Ingredients and Weight:
- Beets (4 lbs, peeled and diced)
- Potatoes (2 lbs, peeled and diced)
- Carrots (1 lb, peeled and diced)
- Onion (1 cup, chopped)
- Garlic (4 cloves, minced)
- Cabbage (1 cup, shredded)
- Beef broth (8 cups)
- Tomato juice (3 cups)
- Worcestershire sauce (1 tbsp)
- Sugar (1 tbsp)
- Vinegar (1/2 cup)
- Sour cream (optional, for serving)
Preparation Time:
1 hour
Cooking Time:
2 hours
Difficulty Level:
2 (Easy)
Preparation Method Steps:
- In a large pot or Dutch oven, sauté the onion and garlic in olive oil until softened.
- Add the beets, potatoes, carrots, and Worcestershire sauce.

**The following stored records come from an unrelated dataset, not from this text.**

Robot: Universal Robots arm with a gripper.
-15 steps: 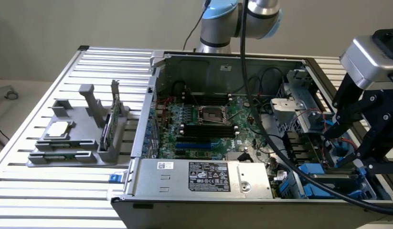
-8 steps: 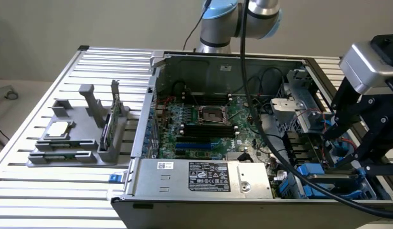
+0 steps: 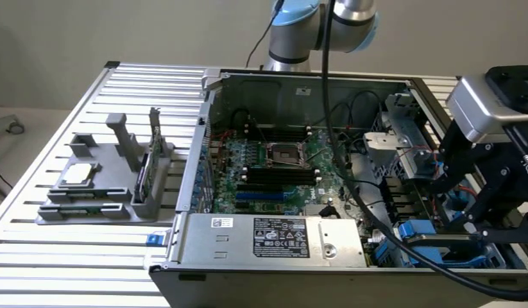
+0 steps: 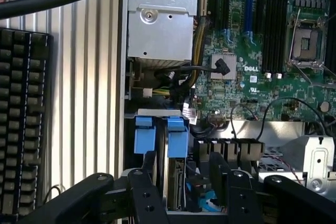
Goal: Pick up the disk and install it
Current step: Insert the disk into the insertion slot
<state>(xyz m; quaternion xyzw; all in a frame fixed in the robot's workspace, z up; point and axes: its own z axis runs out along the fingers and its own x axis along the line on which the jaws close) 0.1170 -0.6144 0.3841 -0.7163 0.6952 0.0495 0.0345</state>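
Observation:
The disk (image 4: 173, 179) stands on edge in the drive bay at the corner of the open computer case, its blue carrier (image 4: 177, 139) end showing beside a second blue tab. In the exterior view the blue carrier (image 3: 430, 239) sits low at the case's right end. My gripper (image 4: 184, 171) hangs right over it, open, with one black finger (image 4: 149, 169) on either side of the disk and a gap left on the far side. In the exterior view the gripper (image 3: 473, 221) reaches down into that bay.
The silver power supply (image 3: 272, 237) borders the bay, with the motherboard (image 3: 272, 167) and loose cables beyond. On the exterior view's left, a grey fixture (image 3: 84, 205) holds a processor chip (image 3: 79, 173) and a green card (image 3: 144, 170). A black keyboard (image 4: 21, 119) lies outside the case.

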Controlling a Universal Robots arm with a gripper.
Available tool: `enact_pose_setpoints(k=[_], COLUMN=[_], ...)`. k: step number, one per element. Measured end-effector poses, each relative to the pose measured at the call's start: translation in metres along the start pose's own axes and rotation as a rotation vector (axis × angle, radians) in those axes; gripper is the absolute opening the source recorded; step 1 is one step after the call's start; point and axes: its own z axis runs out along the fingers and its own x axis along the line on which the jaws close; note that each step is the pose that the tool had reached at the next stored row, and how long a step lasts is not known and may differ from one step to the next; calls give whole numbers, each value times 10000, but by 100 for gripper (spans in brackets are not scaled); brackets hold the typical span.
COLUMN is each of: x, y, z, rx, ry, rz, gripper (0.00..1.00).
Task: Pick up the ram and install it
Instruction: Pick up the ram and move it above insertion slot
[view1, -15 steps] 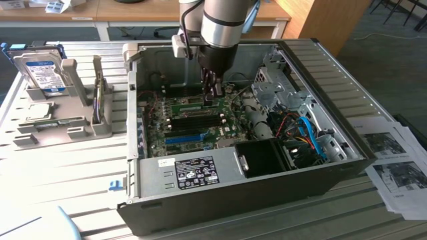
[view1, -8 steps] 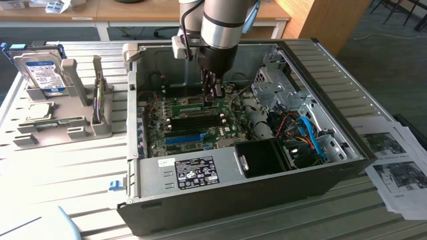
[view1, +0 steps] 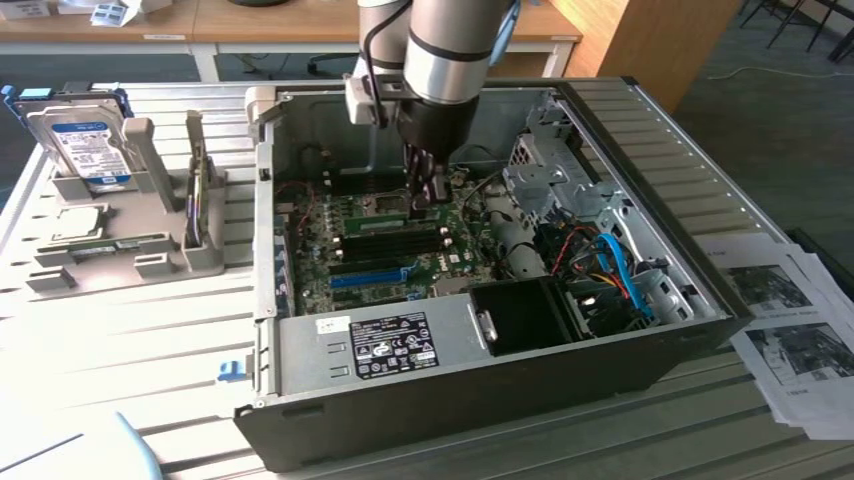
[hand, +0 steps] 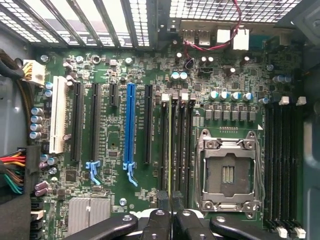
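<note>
The claw (hand: 170, 201) is clamped on the ram (hand: 170, 145), which is seen edge-on just below its fingertips and lined up among the black memory slots (hand: 178, 145) of the motherboard (hand: 115, 145). Pickup is judged done. Seating cannot be confirmed, and release is left.

Green motherboard (hand: 115, 145) in a black case (view1: 534, 400)
Silver dots across the green; blue slot (hand: 130, 122), white slot (hand: 58, 115), other slots (hand: 78, 125) black; ram (hand: 170, 150) a thin yellow-green edge; gripper (hand: 170, 201) black; arm (view1: 447, 50) silver-grey; hard drive (view1: 83, 145) label blue and white; rack (view1: 120, 250) pale grey; cables (view1: 617, 262) blue.
</note>
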Motion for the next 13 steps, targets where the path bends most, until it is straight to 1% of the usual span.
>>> enact_pose_setpoints(k=[3,8,13], x=[24,27,27], y=[0,0,-1], z=[0,0,30], rx=[0,0,-1], ry=[0,0,1], rz=[-1,-1,-1], gripper=[11,11,11])
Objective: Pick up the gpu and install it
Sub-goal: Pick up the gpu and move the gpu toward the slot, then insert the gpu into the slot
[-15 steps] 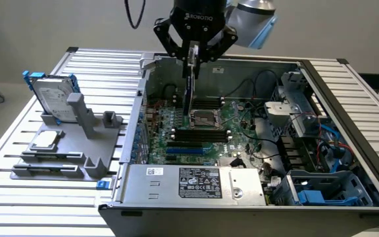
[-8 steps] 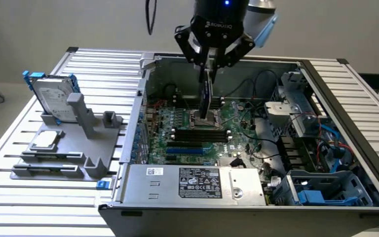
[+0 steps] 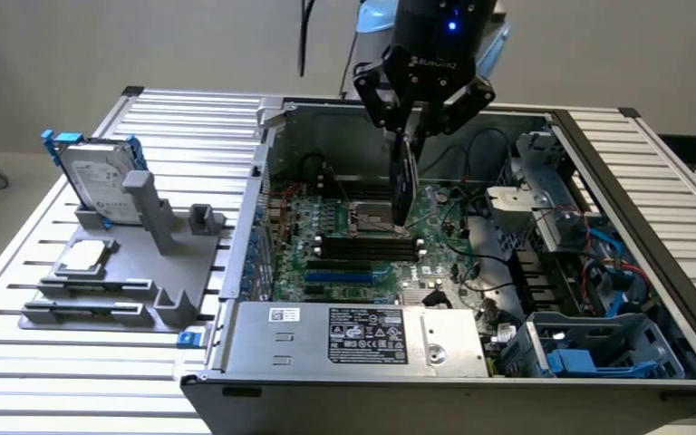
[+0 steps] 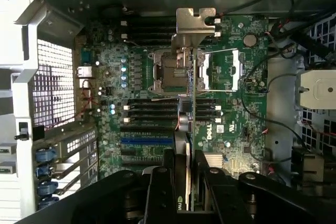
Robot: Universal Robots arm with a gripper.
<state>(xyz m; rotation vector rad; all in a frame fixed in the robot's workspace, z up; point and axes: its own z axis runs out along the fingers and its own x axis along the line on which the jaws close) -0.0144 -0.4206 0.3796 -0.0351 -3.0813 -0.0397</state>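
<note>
The gpu (image 3: pixel 405 177), clamped on edge in the tool (image 3: pixel 415 131), is held above the motherboard (image 3: pixel 445 254) inside the open computer case (image 3: pixel 623 217); if lowered tilted or off its slot, it could be jammed against the memory slots (image 3: pixel 370 245) or bent at its bracket (image 4: pixel 195 22).

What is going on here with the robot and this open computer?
The robot arm's gripper is clamped on the gpu, holding it on edge above the motherboard inside the open computer case. The card hangs over the processor socket area and does not appear seated in any slot yet. Outside the case, on the exterior view's left, a hard drive stands in a grey holder.
</note>
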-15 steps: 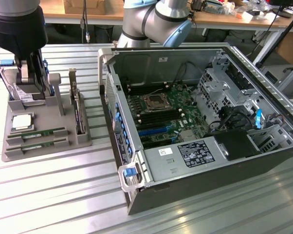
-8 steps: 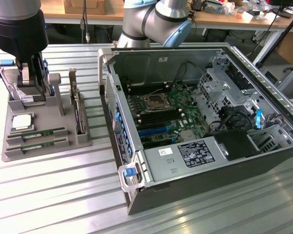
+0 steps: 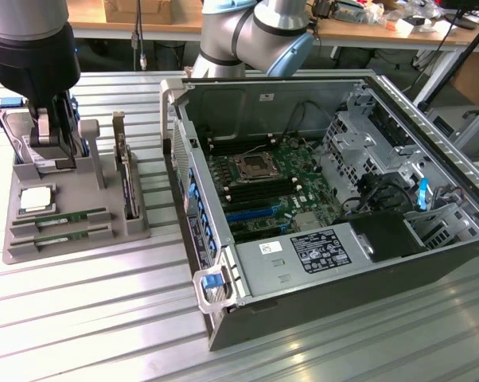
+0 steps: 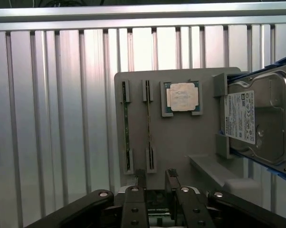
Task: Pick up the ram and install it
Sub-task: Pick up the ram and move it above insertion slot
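My gripper point(image 4: 156, 174) hangs over the tray point(image 3: 76, 199), which sits on the table point(image 3: 80, 318), at the exterior view's left of the case point(image 3: 223, 99). On the tray, the ram point(image 3: 68, 216) and a second ram point(image 3: 63, 234) lie side by side in slots along its front edge. The CPU point(image 3: 34, 199) sits just behind them, the drive point(image 3: 17, 135) stands at the back, and the card point(image 3: 126, 179) stands along the side nearest the case.

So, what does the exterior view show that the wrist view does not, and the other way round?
Exterior view: the open computer case with its motherboard, and the robot arm behind it.
Wrist view: the white label on the hard drive.
Both: the grey tray, a ram stick and a second ram stick lying in its slots, a processor chip, the hard drive, and the open gripper, which hangs above the tray and holds nothing.
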Motion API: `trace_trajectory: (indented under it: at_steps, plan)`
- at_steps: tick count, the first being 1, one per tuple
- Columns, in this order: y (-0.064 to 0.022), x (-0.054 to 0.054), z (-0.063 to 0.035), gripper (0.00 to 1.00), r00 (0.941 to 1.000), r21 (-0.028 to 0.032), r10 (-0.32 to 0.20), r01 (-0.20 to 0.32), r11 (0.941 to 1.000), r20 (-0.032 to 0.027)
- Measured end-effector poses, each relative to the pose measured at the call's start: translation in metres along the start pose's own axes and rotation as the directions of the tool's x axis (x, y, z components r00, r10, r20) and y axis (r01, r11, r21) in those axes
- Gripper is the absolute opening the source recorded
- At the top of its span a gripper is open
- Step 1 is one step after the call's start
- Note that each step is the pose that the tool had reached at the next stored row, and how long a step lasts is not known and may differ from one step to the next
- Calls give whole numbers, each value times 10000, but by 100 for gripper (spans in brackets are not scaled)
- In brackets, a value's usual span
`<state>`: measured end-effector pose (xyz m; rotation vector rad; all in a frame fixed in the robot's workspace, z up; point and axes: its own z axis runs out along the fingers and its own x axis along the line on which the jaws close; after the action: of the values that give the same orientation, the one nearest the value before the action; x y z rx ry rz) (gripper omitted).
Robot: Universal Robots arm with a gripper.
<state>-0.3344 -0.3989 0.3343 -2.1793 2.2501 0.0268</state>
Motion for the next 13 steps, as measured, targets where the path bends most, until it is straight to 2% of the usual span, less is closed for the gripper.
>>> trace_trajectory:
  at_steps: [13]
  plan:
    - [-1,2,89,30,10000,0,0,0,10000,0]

Cook for 5 minutes, stirring occasionally.
- Pour in the beef broth and tomato juice. Bring to a boil, then reduce heat and simmer for 1 hour or until the vegetables are tender.
- Add the shredded cabbage and cook for another 15 minutes, or until softened.
- Stir in the sugar and vinegar. Season with salt and pepper to taste.
- Serve hot with sour cream, if desired.
Nutritional Information:
- Calories: 240 per serving
- Carbohydrates: 35g
- Protein: 10g
- Fat: 10g
- Fiber: 5g
Dish Characteristics:
- Vibrant red color from the beets
- Hearty and flavorful with a balance of sweet and sour notes
- Americanized with Worcestershire sauce and vinegar
User Comments:
- "This is a delicious and comforting dish that is perfect for a cold winter day."
- "I love the bright color and the tangy flavor. It's like a taste of summer in the middle of winter."
- "I'm not usually a fan of borscht, but this version is really good. It's not too heavy or sour."
Special Precautions and Tips:
- If you can't find vinegar, you can substitute lemon juice.
- The longer you simmer the borscht, the more flavorful it will become.
- If you don't have time to peel the beets, you can buy them pre-peeled in the supermarket.